* _Prompt_
The material below contains a line with "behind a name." and a line with "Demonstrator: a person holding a". Copy exactly those two lines and all lines between them.

---------- Supplied records ----------

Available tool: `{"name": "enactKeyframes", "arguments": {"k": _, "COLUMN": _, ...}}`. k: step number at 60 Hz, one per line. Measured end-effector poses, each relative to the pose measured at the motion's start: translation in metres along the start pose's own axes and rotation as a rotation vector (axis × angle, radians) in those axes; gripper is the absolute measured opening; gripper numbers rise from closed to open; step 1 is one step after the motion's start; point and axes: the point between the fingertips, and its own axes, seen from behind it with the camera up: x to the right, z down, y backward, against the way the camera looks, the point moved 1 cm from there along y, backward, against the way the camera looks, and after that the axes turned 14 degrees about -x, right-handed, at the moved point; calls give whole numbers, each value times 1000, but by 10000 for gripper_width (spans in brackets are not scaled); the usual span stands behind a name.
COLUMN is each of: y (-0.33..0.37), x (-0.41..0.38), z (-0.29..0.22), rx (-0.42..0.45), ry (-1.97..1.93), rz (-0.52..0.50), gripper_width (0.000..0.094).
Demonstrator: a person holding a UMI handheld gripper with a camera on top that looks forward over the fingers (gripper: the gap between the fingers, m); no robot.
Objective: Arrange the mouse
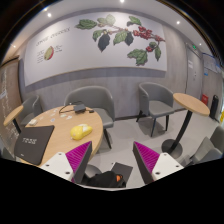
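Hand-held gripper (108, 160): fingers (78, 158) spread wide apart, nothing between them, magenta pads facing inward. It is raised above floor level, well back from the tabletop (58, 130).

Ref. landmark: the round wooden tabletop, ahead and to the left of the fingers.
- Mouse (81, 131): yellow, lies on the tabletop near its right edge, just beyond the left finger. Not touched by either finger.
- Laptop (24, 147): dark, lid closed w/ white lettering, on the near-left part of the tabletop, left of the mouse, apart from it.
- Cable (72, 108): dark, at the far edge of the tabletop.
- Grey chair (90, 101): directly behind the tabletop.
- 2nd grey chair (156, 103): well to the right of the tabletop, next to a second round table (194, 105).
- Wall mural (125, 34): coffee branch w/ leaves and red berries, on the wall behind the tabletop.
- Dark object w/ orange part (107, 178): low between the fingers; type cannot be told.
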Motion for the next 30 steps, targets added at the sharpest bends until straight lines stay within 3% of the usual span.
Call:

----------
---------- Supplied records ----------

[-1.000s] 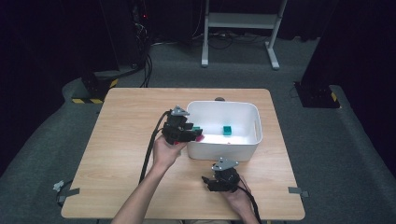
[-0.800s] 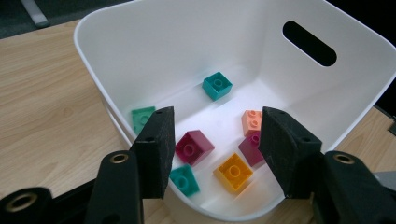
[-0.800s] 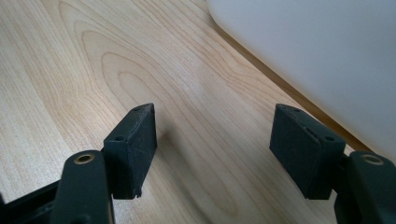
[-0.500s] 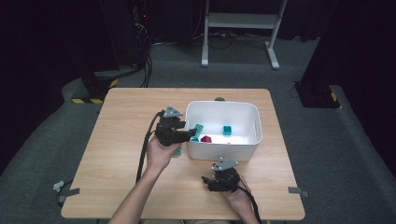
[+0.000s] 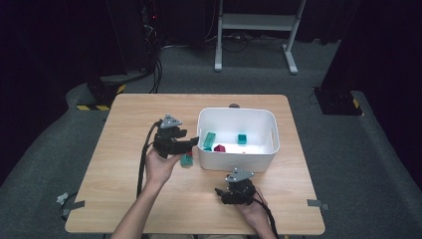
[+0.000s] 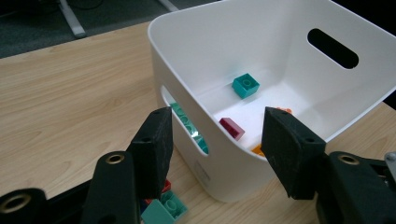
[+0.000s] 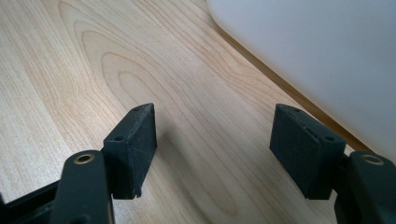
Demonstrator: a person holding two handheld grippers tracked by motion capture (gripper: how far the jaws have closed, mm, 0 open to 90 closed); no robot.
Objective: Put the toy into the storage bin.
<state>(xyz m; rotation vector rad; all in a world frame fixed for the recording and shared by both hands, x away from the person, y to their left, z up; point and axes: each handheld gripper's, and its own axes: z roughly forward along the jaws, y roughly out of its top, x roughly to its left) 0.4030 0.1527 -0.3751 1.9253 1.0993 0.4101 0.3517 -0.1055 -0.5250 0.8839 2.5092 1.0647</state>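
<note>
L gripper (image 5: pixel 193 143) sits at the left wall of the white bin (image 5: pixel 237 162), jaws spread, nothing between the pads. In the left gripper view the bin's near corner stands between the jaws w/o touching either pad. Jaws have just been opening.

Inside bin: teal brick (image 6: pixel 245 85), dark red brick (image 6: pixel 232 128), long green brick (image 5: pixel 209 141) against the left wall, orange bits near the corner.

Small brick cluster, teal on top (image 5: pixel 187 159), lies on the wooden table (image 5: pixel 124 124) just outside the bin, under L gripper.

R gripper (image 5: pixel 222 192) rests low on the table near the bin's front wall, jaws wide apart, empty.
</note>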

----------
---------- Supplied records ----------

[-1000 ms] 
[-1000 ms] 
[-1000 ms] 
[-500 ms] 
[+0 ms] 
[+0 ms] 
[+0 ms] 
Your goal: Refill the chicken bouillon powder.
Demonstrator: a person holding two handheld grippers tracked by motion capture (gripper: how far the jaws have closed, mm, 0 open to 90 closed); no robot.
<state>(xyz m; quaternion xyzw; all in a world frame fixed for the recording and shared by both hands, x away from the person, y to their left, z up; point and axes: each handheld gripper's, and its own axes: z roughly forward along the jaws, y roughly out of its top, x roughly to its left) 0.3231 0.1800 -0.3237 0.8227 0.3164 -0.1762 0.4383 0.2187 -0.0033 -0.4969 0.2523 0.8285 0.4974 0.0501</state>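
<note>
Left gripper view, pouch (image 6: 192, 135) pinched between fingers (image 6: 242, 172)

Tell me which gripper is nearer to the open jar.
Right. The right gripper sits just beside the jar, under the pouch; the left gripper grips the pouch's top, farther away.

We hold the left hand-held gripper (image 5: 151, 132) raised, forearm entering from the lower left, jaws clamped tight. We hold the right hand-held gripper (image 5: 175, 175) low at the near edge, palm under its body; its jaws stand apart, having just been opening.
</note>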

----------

* _Solution for this task_
Available tool: `{"name": "enactKeyframes", "arguments": {"k": _, "COLUMN": _, ...}}`. k: step number at 60 Hz, one per line. Measured end-effector poses, each relative to the pose measured at the motion's start: translation in metres along the start pose's own axes and rotation as a rotation vector (axis × angle, radians) in those axes; gripper is the absolute measured opening; gripper numbers rise from closed to open; step 1 is one step after the motion's start; point and axes: the point between the fingertips, and its own axes, seen from behind it with the camera up: x to the right, z down, y backward, against the way the camera looks, the point moved 1 cm from there along y, backward, against the way the camera looks, and after that the axes turned 14 degrees about -x, right-handed, at the moved point; calls give whole numbers, each value times 1000, but by 10000 for gripper_width (spans in brackets are not scaled); the usual span stands behind a name.
COLUMN is each of: y (-0.33..0.37), x (-0.41..0.38), z (-0.29..0.22), rx (-0.42..0.45), ry (-1.97..1.93), rz (-0.52..0.50), gripper_width (0.000..0.094).
Demonstrator: a person holding a UMI handheld gripper with a camera on top that looks forward over the fingers (gripper: the gap between the fingers, m); no robot.

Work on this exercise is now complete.